Городские легенды (Лаптев, Лагутин) - страница 22

И, хоть я не видел большой разницы между летними закатами и зимними восходами, но кивал головой и делал вид, что прислушиваюсь.

– Вот эти сиреневые облачка на багровом фоне звучат иначе. Они приглушают бешеную громкость агонии уходящего солнца. Сегодня я слышу четвертый концерт Рахманинова. А вчера было адажио из "Щелкунчика".

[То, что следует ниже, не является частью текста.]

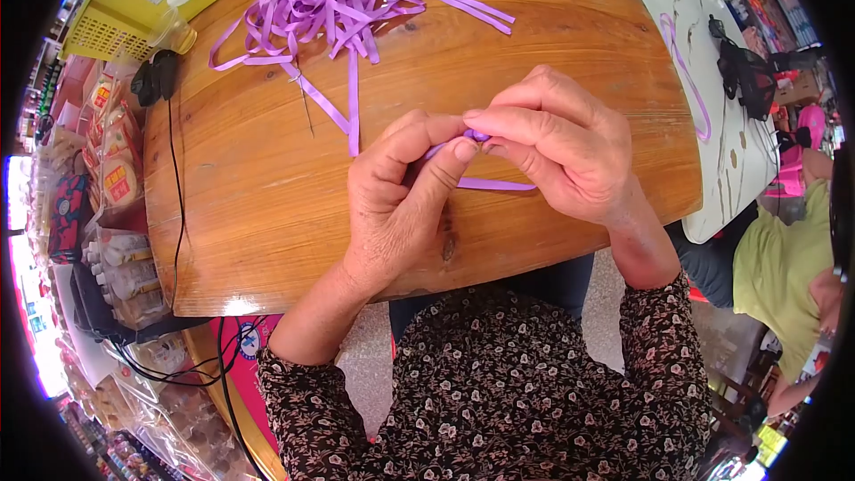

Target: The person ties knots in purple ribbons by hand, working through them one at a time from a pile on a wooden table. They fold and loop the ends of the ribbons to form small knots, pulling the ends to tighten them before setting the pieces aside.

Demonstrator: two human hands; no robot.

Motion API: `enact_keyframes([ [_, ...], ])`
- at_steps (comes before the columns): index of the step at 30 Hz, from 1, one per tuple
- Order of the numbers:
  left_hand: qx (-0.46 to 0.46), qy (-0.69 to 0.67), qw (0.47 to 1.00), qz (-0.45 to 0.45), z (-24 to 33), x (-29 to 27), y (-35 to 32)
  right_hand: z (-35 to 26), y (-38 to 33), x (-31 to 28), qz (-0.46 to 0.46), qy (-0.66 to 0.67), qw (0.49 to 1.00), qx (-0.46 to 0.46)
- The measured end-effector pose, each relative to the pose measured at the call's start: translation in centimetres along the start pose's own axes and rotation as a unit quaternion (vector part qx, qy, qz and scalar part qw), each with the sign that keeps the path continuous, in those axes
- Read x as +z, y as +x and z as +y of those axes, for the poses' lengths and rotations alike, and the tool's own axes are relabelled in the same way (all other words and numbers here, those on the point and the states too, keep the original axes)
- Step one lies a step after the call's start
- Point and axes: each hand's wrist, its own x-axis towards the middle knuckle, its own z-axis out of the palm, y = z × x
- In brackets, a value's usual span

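My left hand [401,178] and my right hand [565,147] meet above the wooden table [294,240], fingertips nearly touching. Both are closed, pinching a purple ribbon [495,184] between thumb and fingers. A small bunched bit of the ribbon shows between the two pinches, and a flat strip of it runs out below them to the right. Whether it is knotted or folded there, my fingers hide. Beyond my hands lies a large tangled heap of purple ribbons [329,0], with several loose ends trailing toward me.
A yellow basket [134,0] and a clear plastic cup [183,36] stand at the far left. A thin dark cable [183,205] crosses the table's left side. At right, a white marble-patterned table [735,160] bears another ribbon loop [686,80]. Someone in a yellow-green top [784,258] is beyond it.
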Motion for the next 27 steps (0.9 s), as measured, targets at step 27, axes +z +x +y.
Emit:
enact_keyframes([
  [27,0.238,0.303,0.921,-0.056,0.3,-1.1,1.0,0.7,0.2,-0.6,-0.118,-0.025,0.99,-0.075],
])
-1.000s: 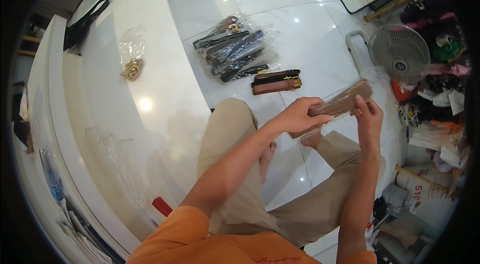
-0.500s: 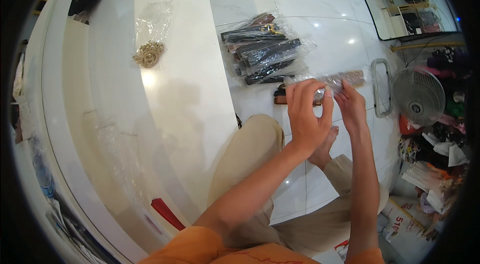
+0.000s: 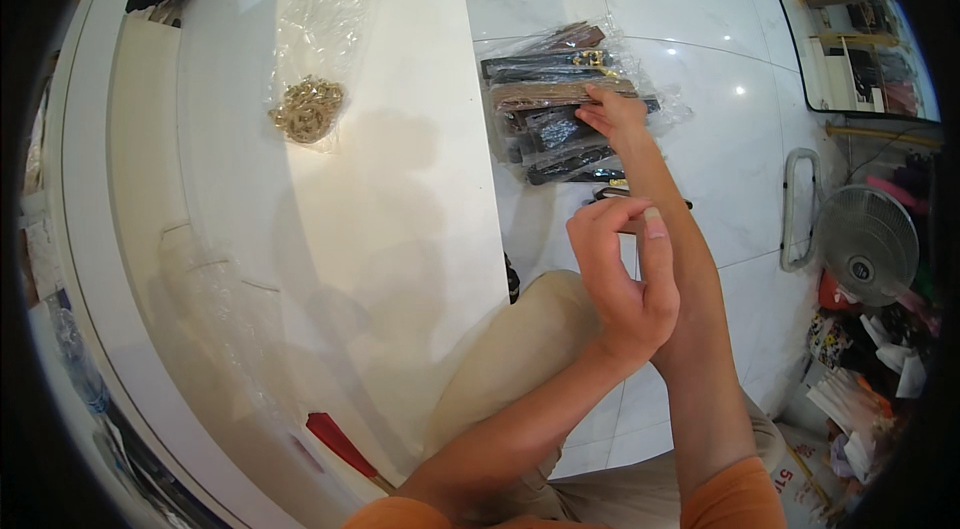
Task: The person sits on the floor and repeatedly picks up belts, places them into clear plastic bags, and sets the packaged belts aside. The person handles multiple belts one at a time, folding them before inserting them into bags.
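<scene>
Right hand [image 3: 612, 113] stretched out over the floor, fingers lying flat on a brown strap in a clear wrapper [image 3: 560, 92], which sits on top of the pile of wrapped straps [image 3: 560, 134]; fingertips press on it, but whether they close round it cannot be told from this angle. The pile spreads left of and below that hand, dark and brown straps in crinkled plastic, one with a gold buckle just above the fingers. Left hand [image 3: 625, 279] held up in the air nearer the body, well short of the pile, palm side on, fingers loosely curled and parted, nothing in them (thumb nail showing pale at the top). It crosses in front of the right forearm. Below the right wrist a couple of loose dark straps [image 3: 610, 195] lie on the white tiled floor [image 3: 700, 49], partly hidden by the arm. Far left of both hands, on the white counter top [image 3: 380, 229], a clear bag with a gold chain [image 3: 307, 109]. To the right of the arms, a small white fan [image 3: 868, 244] on the floor.
</scene>
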The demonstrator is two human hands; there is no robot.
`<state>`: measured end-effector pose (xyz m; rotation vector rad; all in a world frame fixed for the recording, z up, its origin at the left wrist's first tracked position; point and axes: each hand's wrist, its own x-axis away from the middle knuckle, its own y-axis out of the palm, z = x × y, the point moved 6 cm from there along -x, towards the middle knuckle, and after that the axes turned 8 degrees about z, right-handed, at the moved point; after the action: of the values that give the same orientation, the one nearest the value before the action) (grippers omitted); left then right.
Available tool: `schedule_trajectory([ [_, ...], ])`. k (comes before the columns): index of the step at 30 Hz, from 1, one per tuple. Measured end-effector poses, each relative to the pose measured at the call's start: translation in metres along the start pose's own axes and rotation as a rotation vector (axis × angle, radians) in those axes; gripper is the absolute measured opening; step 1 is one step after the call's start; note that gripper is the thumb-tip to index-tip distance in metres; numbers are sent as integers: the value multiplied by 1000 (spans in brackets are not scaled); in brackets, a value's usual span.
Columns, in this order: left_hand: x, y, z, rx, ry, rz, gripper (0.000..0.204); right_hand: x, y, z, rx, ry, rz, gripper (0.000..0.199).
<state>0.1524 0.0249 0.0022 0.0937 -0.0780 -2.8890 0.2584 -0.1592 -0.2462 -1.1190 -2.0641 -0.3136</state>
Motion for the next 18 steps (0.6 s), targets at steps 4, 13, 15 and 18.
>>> schedule_trajectory([
  [4, 2, 3, 2, 32, -5, -11, 16, 3, -13, -11, 132, -36, 42, 41],
  [13, 8, -1, 10, 122, 79, 60, 19, 102, -170, 2, 631, -486, -325, 34],
  [15, 2, -14, 25, 106, 164, 52, 21, 162, -211, 4, 819, -502, -173, 40],
  [18, -11, -41, 42, 99, 307, 78, 21, 255, -239, 13, 532, -129, 13, 43],
])
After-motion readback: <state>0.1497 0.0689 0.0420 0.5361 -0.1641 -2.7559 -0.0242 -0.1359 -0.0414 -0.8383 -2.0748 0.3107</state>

Мы всегда либо сидели у меня дома, либо носились по городу в поисках художественных выставок. Иногда устраивали вылазки на природу. Но у него дома я никогда не был. Он не приглашал. И я даже не знал, где он живет. Меня это не интересовало. Само собой, что никогда при наших встречах не присутствовали мои друзья или Элеонора. К тому времени я окончательно склонился к мысли, что выгляжу рядом с ним глупо – словно отец рядом с маленьким сыном. Мои друзья были прекрасными людьми, но я панически боялся насмешек. Мне почему-то казалось, что они примут в штыки моего нового знакомого, и все насмешки, которые должны достаться ему – падут на меня. И я делал все для того, чтобы подобная встреча не произошла. По сути, это была двойная жизнь.

Странные ассоциативные разговоры о связи живописи с музыкой, о поэзии с живописью увлекали мой разум, как новая игра, но душа моя при этом молчала. Что ей было до того, что облака играют симфоническую музыку, что стихи Блока окрашены в цвета полотен Врубеля… А… Это был чужой мир. В этом мире я не существовал, меня в нем не было. Я проходил по касательной. А Делюз продолжал безудержно сиять, уходя в свои переживания. Наверное, до моих переживаний ему тоже дела не было никакого.

Так было и в этот раз. Мы пили чай на балконе. Делюз, как всегда, смотрел поверх деревьев, а руки безостановочно чертили что-то в альбоме. Кажется, он не притронулся к чаю. А у меня было странное чувство, что видимся мы в последний раз. Может быть, звон китайских колокольчиков, которые лениво шевелил ветер, был тосклив и навевал мысли о потерях? Делюз протянул мне альбом, и я увидел свой карандашный портрет. Этот портрет я берегу до сих пор, он висит в рамке над письменным столом. И напоминает о том последнем вечере, когда все еще было хорошо. Несколькими точными линиями была передана осанка, подбородок горделиво вздернут вверх, в руках картинно покоится чайная чашка. Подробно прорисованы были только глаза, и в них читалось нетерпение. Он, как никто другой, умел передавать бумаге чувства и мысли тех, кого рисовал.

Я и вправду сидел, как на иголках, поскольку был поглощен единственной мыслью – закруглить встречу, как можно скорее. Через час должна были прийти Элеонора. Поэтому я горел нетерпением, и маленький художник, должно быть, это заметил. Несколько раз я ощутил его удивленный взгляд. А, обернувшись в неподходящий момент, буквально напоролся на подозрительный прищур, столько не свойственный его натуре. И это меня испугало. Неужели он понял, что навсегда останется для меня человеком второго плана?